Could you retype every entry below exactly as written?

*** Begin section ***

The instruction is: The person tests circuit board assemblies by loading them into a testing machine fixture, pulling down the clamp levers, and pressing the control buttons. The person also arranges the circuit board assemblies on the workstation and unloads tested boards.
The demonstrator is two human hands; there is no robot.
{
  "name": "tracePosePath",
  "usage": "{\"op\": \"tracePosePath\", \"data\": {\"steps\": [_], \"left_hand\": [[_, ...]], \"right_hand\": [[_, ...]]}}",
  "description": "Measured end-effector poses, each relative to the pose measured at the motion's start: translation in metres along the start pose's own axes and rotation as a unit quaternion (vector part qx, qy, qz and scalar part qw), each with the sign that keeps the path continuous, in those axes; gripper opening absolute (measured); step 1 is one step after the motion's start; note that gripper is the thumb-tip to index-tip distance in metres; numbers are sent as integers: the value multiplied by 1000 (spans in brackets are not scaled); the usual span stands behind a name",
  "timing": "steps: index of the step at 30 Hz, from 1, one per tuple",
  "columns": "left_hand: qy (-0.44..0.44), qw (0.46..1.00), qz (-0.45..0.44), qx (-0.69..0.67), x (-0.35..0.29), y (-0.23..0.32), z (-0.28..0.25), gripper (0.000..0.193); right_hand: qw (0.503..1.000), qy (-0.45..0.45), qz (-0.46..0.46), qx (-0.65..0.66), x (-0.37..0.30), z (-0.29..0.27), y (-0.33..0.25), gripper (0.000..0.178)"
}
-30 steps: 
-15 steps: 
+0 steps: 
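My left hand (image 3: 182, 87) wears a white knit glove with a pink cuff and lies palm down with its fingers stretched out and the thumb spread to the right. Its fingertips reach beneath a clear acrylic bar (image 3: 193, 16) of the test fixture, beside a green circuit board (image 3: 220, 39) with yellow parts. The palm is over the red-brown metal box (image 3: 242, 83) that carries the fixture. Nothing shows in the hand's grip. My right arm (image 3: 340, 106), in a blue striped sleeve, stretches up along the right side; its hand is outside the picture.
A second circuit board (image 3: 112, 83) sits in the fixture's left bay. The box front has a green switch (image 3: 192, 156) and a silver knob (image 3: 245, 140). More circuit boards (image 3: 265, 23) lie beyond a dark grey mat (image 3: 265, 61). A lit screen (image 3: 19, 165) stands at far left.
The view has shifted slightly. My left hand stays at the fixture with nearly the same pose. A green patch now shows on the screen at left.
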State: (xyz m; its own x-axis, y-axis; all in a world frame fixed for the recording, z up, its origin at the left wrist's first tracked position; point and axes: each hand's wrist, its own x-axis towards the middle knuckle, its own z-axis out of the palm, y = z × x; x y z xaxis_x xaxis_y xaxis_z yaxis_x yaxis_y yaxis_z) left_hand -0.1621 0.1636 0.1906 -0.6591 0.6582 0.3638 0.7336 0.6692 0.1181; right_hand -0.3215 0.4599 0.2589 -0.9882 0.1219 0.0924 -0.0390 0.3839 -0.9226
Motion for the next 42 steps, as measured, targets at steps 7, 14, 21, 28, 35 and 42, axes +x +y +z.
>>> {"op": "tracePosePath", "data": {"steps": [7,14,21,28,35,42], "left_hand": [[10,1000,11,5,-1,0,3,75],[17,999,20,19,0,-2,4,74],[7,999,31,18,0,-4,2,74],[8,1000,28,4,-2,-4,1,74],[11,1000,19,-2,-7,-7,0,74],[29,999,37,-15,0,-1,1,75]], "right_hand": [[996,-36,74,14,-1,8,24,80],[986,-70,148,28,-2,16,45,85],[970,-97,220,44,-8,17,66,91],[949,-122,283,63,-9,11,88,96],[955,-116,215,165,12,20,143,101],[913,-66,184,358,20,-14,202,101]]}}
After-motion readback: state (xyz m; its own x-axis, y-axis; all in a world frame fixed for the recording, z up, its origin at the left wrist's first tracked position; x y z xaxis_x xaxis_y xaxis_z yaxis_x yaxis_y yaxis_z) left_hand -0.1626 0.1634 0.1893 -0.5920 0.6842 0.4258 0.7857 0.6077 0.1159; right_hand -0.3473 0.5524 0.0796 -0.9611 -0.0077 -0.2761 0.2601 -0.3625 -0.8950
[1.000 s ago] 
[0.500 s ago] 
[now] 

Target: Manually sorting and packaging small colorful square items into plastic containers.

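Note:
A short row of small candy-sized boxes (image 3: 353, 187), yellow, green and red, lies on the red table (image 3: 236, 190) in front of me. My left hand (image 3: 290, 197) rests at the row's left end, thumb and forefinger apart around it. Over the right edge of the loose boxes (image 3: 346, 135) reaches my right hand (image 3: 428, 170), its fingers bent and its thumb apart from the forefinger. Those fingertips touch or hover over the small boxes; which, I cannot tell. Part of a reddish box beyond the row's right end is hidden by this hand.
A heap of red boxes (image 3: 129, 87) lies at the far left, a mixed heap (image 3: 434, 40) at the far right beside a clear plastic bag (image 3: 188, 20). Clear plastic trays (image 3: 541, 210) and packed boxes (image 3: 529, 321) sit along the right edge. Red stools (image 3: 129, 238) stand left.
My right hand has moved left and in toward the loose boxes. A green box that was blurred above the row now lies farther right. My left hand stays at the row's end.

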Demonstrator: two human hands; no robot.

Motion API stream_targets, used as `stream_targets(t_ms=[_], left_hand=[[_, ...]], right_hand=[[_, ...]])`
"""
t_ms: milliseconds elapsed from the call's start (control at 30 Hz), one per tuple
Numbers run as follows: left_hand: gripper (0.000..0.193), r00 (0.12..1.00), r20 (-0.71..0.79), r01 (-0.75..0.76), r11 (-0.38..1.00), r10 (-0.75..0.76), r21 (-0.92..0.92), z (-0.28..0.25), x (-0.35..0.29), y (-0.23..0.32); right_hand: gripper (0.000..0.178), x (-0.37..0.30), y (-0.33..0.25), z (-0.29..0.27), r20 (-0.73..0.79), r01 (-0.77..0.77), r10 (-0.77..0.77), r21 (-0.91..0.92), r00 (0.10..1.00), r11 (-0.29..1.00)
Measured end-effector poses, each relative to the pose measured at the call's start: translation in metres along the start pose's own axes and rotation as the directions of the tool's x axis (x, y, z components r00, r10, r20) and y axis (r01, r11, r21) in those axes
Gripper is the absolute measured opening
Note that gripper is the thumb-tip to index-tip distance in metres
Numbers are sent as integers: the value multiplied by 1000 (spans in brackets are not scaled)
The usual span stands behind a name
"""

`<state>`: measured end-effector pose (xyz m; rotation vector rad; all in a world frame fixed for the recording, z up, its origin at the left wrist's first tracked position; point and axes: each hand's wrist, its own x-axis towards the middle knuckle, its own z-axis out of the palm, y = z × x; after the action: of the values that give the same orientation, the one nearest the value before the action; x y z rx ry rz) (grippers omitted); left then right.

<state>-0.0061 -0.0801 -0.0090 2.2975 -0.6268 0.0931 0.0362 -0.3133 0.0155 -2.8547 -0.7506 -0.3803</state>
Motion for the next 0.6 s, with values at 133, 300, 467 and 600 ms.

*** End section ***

- _TASK RESULT_
The instruction is: The person tests circuit board assemblies by loading them into a testing machine fixture, pulling down the clamp levers, and pressing the control buttons. The person also arranges the circuit board assemblies on the workstation and unloads tested boards.
The demonstrator is two human hands; there is no robot.
{
  "name": "tracePosePath",
  "usage": "{\"op\": \"tracePosePath\", \"data\": {\"steps\": [_], \"left_hand\": [[_, ...]], \"right_hand\": [[_, ...]]}}",
  "description": "Measured end-effector poses, each relative to the pose measured at the motion's start: translation in metres along the start pose's own axes and rotation as a unit quaternion (vector part qx, qy, qz and scalar part qw), each with the sign that keeps the path continuous, in those axes; gripper opening absolute (measured); step 1 is one step after the motion's start; note that gripper is the thumb-tip to index-tip distance in metres; numbers are sent as integers: the value multiplied by 1000 (spans in brackets are not scaled); the usual span stands behind a name",
  "timing": "steps: index of the step at 30 Hz, from 1, one per tuple",
  "columns": "left_hand: qy (-0.44..0.44), qw (0.46..1.00), qz (-0.45..0.44), qx (-0.69..0.67), x (-0.35..0.29), y (-0.23..0.32), z (-0.28..0.25), gripper (0.000..0.193); right_hand: qw (0.503..1.000), qy (-0.45..0.45), qz (-0.46..0.46), qx (-0.65..0.66), x (-0.37..0.30), z (-0.29..0.27), y (-0.33..0.25), gripper (0.000..0.178)"
}
-30 steps: 
-15 steps: 
+0 steps: 
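My left hand (image 3: 182, 87) wears a white knit glove with a pink cuff and lies palm down with its fingers stretched out and the thumb spread to the right. Its fingertips reach beneath a clear acrylic bar (image 3: 193, 16) of the test fixture, beside a green circuit board (image 3: 220, 39) with yellow parts. The palm is over the red-brown metal box (image 3: 242, 83) that carries the fixture. Nothing shows in the hand's grip. My right arm (image 3: 340, 106), in a blue striped sleeve, stretches up along the right side; its hand is outside the picture.
A second circuit board (image 3: 112, 83) sits in the fixture's left bay. The box front has a green switch (image 3: 192, 156) and a silver knob (image 3: 245, 140). More circuit boards (image 3: 265, 23) lie beyond a dark grey mat (image 3: 265, 61). A lit screen (image 3: 19, 165) stands at far left.
The view has shifted slightly. My left hand stays at the fixture with nearly the same pose. A green patch now shows on the screen at left.
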State: (xyz m; its own x-axis, y-axis; all in a world frame fixed for the recording, z up, its origin at the left wrist's first tracked position; point and axes: each hand's wrist, its own x-axis towards the middle knuckle, its own z-axis out of the palm, y = z × x; x y z xaxis_x xaxis_y xaxis_z yaxis_x yaxis_y yaxis_z) left_hand -0.1621 0.1636 0.1906 -0.6591 0.6582 0.3638 0.7336 0.6692 0.1181; right_hand -0.3215 0.4599 0.2589 -0.9882 0.1219 0.0924 -0.0390 0.3839 -0.9226
Motion for the next 42 steps, as measured, targets at steps 7, 14, 21, 28, 35 and 42, axes +x +y +z.
>>> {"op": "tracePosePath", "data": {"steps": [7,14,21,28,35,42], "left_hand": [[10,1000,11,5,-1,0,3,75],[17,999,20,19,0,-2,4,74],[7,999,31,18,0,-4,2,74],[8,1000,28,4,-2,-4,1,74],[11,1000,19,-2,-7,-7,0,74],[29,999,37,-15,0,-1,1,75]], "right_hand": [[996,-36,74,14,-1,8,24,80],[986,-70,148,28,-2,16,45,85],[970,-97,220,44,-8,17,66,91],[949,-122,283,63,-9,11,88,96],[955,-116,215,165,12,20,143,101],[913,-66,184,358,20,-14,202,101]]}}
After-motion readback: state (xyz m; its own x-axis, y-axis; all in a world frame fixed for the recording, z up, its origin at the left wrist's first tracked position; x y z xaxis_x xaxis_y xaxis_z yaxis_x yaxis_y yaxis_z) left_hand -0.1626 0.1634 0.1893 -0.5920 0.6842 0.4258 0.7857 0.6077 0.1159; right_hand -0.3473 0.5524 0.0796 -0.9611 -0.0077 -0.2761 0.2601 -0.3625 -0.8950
[1.000 s ago] 
[0.500 s ago] 
[now] 

Target: Manually sorting and packaging small colorful square items into plastic containers.

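Note:
A short row of small candy-sized boxes (image 3: 353, 187), yellow, green and red, lies on the red table (image 3: 236, 190) in front of me. My left hand (image 3: 290, 197) rests at the row's left end, thumb and forefinger apart around it. Over the right edge of the loose boxes (image 3: 346, 135) reaches my right hand (image 3: 428, 170), its fingers bent and its thumb apart from the forefinger. Those fingertips touch or hover over the small boxes; which, I cannot tell. Part of a reddish box beyond the row's right end is hidden by this hand.
A heap of red boxes (image 3: 129, 87) lies at the far left, a mixed heap (image 3: 434, 40) at the far right beside a clear plastic bag (image 3: 188, 20). Clear plastic trays (image 3: 541, 210) and packed boxes (image 3: 529, 321) sit along the right edge. Red stools (image 3: 129, 238) stand left.
My right hand has moved left and in toward the loose boxes. A green box that was blurred above the row now lies farther right. My left hand stays at the row's end.
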
Demonstrator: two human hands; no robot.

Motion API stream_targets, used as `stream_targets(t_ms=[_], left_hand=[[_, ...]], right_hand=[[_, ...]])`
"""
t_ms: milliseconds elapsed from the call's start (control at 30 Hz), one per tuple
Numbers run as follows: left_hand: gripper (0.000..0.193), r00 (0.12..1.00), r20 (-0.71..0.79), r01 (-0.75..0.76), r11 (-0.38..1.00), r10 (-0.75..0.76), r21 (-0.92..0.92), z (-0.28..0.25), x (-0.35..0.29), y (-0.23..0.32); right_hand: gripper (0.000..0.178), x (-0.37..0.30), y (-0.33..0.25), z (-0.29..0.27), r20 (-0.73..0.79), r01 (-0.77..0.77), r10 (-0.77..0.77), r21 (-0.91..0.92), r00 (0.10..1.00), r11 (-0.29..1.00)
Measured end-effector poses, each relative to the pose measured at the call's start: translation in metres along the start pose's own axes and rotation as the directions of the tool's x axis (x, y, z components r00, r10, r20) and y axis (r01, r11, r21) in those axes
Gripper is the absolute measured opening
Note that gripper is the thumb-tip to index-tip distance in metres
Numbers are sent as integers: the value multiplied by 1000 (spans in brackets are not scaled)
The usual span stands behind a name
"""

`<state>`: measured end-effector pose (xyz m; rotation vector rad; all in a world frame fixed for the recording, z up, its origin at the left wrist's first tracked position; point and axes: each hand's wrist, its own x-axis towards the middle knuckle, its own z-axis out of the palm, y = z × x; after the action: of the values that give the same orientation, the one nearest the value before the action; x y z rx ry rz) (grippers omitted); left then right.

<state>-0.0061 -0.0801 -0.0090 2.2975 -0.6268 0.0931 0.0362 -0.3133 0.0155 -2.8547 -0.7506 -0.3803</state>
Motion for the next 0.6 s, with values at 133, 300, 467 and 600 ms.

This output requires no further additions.